Nothing brings out scammers like an emotional tragedy such as the theater shootings in Aurora, Colo. The Better Business Bureau is warning givers to be sure they are helping worthwhile causes rather than putting money into the hands of charity fraudsters.
Scammers can quickly put polished, legitimate appearing websites online to lure emotionally engaged contributors. They are capable of mailing pleas for money, calling with sincere-sounding appeals and appearing on doorsteps as well as in shopping areas. Especially suspect are pleas with long-winded emotional “wind ups” followed by scanty details regarding the specifics of where the money will go and how it will be put to use.
Use these guidelines to assure that your gift is going where it is needed:
• Do some simple research. Verify the fundraiser’s legitimacy through online searches. Check out the contact information and whether this specific fund or organization has been publicized by news outlets.
• On-the-spot donations to solicitors are not recommended. Instead, take down their information on who they are and invest a few minutes in verifying it.

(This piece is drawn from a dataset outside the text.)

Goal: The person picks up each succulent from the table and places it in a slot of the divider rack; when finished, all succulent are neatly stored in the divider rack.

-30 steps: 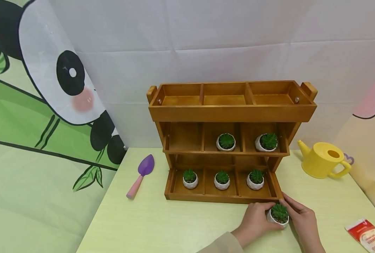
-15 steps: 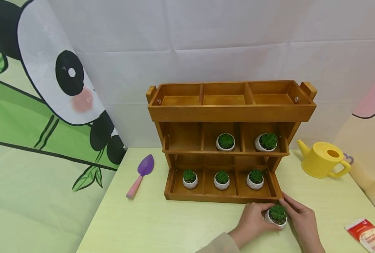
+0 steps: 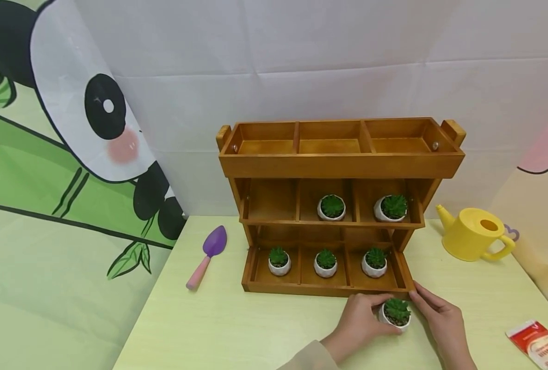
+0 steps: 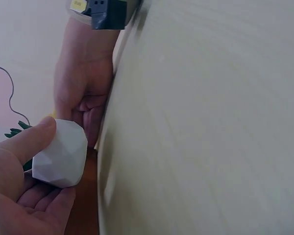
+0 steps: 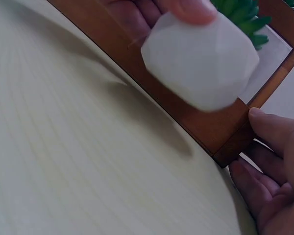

• Consider the tax issues. The IRS rules, requirements and standards for traditional charitable organizations do not apply to individuals. Such donations are not usually tax deductible. There may be complications as well for the individual recipient of direct donations as opposed to donations received through tax-exempt charitable organizations.
• Watch out for charities that have names that sound similar to well-known charities. It may be an attempt to confuse donors.
• Don’t donate over the phone. It is too difficult to verify that the person on the other end is who they say they are. Donate either at the organization or by mail to a verified address or on a secure website.
• Don’t pay with cash. Use a check or credit card. Never pay with a wire transfer.
• Refuse high-pressure appeals. If they are legit they can wait a day or two for your donation.
A “mystery shopper” scheme is using a faked Kansas return address.
Consumers throughout the U.S. are receiving letters in the mail from P. Less Sinclair Corporation, which claims to be located at 2403 S. Main, Fort Scott Kansas. That address in Fort Scott belongs to Peerless Corporation, which has been located there since 1952 and manufactures doors and windows. They have NO association with P. Less Sinclair Corporation.
Consumers are receiving a sizeable check, usually between $1,300 and $1,400, along with a letter instructing them to deposit the check and go to a website. At the website they are supposed to enter the supplied ID and Password to get their first shopping assignment.
Consumers are instructed to wire money from Western Union to Spain, then scan the receipt and upload it to the website to complete the assignment.
Consumers should know that this is not a valid work-at-home opportunity. Eventually the check from “P. Less Sinclair Corporation” will bounce and the consumer is left with the responsibility for paying back the bank.